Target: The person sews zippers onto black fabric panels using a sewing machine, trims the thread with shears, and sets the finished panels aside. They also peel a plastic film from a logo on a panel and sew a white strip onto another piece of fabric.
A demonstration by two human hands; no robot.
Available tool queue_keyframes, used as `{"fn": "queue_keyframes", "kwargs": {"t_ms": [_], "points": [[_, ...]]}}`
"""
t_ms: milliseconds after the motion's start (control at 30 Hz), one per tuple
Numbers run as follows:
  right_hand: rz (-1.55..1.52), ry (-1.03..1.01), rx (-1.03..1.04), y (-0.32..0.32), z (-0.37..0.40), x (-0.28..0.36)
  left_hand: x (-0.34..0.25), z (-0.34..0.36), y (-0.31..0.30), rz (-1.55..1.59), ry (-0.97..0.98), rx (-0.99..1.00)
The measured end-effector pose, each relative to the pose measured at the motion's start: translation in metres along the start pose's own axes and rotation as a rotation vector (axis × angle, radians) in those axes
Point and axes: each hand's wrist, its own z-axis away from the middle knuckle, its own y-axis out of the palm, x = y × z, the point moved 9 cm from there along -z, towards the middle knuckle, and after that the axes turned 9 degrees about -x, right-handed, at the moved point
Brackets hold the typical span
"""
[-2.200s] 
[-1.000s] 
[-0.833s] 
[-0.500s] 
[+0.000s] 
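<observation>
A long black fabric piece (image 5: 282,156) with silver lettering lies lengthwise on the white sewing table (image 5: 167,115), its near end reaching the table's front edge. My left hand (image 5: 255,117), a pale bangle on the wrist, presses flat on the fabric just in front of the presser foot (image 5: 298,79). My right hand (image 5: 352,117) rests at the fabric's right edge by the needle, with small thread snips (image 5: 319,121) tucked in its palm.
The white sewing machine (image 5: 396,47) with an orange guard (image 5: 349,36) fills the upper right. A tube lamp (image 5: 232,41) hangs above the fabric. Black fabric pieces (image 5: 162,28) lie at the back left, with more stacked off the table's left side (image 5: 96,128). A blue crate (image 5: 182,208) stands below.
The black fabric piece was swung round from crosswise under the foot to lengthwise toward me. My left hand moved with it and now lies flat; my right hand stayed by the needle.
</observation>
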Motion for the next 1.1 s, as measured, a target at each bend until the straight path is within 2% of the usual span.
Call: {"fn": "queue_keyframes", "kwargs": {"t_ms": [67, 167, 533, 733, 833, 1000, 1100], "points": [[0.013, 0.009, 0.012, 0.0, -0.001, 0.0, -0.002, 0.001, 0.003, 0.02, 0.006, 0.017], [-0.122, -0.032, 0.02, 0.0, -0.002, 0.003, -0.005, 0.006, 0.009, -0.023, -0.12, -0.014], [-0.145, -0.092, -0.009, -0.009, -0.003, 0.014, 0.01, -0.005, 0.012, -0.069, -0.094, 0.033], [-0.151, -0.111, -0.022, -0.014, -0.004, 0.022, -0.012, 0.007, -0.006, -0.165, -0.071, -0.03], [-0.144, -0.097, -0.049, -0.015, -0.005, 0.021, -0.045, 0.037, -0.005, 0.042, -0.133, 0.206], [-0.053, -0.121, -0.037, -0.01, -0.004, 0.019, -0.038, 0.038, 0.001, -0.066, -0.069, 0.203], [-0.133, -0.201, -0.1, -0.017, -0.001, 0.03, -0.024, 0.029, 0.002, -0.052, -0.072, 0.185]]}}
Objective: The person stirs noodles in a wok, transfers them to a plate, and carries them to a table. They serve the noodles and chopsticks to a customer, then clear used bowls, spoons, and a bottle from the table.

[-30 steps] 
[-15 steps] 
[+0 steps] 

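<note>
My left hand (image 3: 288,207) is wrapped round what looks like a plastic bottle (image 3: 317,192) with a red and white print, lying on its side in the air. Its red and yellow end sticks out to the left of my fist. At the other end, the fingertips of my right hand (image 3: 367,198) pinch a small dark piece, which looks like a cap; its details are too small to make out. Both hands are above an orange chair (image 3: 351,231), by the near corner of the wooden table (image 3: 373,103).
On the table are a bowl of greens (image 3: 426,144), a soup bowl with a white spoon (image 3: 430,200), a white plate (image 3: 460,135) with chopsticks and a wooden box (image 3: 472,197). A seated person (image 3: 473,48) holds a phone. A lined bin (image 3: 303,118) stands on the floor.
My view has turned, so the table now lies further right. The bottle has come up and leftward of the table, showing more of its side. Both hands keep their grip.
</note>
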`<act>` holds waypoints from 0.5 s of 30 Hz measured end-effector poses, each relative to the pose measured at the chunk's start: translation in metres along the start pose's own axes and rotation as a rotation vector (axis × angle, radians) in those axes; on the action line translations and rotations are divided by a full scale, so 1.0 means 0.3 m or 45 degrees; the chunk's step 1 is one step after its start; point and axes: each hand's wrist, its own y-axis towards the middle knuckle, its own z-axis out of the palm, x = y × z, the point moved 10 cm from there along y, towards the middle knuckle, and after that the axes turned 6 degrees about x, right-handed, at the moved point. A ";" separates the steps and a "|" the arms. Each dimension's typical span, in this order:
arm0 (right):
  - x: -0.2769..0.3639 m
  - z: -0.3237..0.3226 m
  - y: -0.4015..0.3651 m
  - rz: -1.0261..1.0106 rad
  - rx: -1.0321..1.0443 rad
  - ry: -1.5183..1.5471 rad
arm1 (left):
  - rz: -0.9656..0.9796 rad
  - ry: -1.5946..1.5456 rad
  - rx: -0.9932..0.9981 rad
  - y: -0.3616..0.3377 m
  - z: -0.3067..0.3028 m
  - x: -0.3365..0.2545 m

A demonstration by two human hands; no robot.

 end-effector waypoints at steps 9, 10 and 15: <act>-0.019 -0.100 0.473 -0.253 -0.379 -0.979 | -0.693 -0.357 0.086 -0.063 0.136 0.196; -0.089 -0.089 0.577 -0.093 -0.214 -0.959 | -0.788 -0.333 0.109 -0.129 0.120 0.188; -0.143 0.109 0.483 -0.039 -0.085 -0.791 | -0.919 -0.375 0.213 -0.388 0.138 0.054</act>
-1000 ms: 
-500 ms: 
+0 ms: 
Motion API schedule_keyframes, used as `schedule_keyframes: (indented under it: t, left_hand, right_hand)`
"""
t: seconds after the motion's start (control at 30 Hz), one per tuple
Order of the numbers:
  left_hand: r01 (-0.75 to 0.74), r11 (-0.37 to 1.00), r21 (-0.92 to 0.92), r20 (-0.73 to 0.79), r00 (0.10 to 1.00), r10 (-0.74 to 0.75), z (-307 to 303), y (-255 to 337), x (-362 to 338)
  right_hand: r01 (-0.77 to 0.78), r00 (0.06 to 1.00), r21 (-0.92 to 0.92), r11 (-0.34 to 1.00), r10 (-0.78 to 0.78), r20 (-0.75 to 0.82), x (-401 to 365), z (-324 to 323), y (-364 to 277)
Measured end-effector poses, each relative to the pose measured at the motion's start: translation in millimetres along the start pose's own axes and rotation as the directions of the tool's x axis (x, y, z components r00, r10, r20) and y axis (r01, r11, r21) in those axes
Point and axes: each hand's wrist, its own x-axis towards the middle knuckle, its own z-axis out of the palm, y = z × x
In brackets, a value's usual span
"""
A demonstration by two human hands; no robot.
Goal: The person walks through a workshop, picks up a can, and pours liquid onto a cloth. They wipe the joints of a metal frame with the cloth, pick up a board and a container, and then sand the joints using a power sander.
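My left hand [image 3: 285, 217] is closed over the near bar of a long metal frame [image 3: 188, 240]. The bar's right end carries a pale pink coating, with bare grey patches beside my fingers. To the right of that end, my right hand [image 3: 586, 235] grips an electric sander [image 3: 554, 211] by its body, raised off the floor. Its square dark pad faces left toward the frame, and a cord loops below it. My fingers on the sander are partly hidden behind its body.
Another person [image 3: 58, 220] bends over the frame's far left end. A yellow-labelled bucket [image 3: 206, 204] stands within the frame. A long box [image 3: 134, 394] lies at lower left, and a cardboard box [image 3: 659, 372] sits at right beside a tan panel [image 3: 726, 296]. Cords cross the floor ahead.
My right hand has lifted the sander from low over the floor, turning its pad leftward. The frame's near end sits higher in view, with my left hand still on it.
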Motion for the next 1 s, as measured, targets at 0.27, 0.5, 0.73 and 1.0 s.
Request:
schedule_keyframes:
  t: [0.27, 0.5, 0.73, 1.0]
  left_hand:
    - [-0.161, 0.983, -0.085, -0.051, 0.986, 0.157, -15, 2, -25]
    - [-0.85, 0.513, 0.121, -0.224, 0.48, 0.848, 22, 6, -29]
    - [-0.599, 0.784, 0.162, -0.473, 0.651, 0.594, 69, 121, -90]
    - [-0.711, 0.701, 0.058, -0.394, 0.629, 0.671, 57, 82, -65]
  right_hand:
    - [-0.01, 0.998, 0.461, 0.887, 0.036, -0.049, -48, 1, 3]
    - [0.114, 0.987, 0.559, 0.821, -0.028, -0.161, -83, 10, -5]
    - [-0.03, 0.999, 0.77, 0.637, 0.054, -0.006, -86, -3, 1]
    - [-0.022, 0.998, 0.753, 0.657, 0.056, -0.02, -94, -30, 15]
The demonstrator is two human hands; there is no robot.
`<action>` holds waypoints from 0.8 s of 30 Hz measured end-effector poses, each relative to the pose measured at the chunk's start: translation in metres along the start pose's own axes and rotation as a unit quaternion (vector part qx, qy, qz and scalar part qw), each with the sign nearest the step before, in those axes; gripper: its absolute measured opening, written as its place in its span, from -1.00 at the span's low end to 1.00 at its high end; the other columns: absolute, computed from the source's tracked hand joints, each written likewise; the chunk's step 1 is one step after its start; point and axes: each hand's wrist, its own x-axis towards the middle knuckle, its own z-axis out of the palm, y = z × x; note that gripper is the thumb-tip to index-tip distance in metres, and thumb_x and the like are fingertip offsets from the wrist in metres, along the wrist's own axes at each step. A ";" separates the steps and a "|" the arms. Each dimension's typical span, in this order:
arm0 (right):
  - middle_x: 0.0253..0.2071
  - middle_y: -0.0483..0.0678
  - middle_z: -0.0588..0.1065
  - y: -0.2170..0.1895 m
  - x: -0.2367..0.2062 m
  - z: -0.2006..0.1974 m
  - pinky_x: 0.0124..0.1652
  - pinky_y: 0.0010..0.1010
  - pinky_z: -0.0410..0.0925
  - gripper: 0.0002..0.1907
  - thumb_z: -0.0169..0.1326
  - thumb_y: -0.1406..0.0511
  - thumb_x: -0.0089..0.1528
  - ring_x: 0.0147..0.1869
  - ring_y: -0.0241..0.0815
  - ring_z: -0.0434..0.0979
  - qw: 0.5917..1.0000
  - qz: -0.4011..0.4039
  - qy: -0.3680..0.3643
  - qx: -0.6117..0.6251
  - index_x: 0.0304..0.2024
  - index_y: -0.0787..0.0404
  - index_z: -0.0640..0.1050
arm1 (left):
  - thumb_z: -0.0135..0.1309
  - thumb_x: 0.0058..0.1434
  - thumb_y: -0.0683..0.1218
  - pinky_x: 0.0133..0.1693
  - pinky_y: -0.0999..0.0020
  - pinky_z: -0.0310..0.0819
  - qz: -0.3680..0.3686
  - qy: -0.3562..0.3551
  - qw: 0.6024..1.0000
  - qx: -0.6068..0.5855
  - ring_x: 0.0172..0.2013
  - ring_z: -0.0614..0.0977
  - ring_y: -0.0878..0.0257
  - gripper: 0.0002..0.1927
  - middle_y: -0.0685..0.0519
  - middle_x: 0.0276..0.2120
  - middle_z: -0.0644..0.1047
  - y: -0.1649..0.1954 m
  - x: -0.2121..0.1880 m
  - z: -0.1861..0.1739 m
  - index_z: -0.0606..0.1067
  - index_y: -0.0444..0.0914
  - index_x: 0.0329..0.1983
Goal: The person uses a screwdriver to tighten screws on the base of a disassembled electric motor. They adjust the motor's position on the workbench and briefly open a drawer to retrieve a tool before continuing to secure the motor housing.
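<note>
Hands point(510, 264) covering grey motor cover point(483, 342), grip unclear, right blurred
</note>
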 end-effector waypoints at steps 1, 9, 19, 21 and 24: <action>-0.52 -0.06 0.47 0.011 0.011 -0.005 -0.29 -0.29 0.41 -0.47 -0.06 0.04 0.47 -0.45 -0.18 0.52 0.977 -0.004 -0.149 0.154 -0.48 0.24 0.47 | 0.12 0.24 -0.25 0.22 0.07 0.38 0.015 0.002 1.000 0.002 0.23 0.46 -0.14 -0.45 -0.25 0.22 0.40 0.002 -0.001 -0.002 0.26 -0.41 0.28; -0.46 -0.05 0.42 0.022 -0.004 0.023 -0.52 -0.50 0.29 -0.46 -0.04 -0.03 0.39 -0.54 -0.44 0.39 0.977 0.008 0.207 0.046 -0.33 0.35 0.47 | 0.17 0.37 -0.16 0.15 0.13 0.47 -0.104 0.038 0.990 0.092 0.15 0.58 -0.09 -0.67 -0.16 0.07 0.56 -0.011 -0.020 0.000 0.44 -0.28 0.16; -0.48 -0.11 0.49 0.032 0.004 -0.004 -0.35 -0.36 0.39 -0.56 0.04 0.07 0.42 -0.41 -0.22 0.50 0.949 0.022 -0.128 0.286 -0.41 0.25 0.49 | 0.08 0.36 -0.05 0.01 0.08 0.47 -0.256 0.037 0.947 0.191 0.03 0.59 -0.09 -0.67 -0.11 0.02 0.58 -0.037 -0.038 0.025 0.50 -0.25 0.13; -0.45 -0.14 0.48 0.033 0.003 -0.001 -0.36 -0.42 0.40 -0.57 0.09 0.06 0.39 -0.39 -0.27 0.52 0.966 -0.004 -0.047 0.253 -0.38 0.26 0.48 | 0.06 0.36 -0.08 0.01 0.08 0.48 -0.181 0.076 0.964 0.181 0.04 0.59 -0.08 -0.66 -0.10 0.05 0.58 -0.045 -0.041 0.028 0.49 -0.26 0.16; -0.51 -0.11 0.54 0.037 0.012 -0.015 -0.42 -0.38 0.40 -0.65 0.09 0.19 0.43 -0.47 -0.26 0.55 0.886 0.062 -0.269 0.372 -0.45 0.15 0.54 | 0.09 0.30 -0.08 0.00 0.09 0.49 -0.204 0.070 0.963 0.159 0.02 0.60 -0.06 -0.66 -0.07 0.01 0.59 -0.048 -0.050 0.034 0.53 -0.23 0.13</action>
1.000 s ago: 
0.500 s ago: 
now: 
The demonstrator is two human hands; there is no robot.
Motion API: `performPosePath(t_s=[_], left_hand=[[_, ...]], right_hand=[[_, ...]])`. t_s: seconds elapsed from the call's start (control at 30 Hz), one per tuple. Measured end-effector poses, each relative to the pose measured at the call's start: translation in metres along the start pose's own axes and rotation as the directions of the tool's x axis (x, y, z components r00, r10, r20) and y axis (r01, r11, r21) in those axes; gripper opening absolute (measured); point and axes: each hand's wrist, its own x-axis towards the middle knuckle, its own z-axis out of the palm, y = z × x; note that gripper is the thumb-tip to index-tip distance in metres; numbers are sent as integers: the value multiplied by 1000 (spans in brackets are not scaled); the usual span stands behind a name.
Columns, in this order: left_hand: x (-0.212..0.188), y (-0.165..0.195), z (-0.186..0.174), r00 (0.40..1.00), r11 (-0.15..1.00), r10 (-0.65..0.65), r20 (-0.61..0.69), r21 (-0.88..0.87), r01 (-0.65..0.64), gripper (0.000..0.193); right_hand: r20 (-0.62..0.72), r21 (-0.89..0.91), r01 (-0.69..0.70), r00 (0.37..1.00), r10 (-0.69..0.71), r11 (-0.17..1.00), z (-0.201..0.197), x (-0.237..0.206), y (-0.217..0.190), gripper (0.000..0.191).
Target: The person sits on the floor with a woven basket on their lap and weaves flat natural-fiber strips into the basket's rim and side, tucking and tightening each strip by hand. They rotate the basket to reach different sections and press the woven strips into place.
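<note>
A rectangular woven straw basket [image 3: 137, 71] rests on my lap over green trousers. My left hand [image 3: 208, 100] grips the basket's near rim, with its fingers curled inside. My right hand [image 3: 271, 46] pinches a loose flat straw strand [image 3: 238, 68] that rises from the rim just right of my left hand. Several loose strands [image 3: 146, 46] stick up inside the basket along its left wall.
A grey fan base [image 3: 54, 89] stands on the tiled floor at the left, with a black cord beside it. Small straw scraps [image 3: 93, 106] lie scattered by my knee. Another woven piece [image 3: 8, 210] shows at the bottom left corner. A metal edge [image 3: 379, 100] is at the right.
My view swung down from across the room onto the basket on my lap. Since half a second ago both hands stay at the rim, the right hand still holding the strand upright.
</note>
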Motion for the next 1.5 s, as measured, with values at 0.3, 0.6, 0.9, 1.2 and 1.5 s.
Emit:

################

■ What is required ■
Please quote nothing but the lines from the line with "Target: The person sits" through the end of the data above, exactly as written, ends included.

■ Completed exercise ■
Target: The person sits on the floor with a woven basket on their lap and weaves flat natural-fiber strips into the basket's rim and side, tucking and tightening each strip by hand. They rotate the basket to reach different sections and press the woven strips into place.
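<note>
A rectangular woven straw basket [image 3: 137, 71] rests on my lap over green trousers. My left hand [image 3: 208, 100] grips the basket's near rim, with its fingers curled inside. My right hand [image 3: 271, 46] pinches a loose flat straw strand [image 3: 238, 68] that rises from the rim just right of my left hand. Several loose strands [image 3: 146, 46] stick up inside the basket along its left wall.
A grey fan base [image 3: 54, 89] stands on the tiled floor at the left, with a black cord beside it. Small straw scraps [image 3: 93, 106] lie scattered by my knee. Another woven piece [image 3: 8, 210] shows at the bottom left corner. A metal edge [image 3: 379, 100] is at the right.
My view swung down from across the room onto the basket on my lap. Since half a second ago both hands stay at the rim, the right hand still holding the strand upright.
</note>
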Motion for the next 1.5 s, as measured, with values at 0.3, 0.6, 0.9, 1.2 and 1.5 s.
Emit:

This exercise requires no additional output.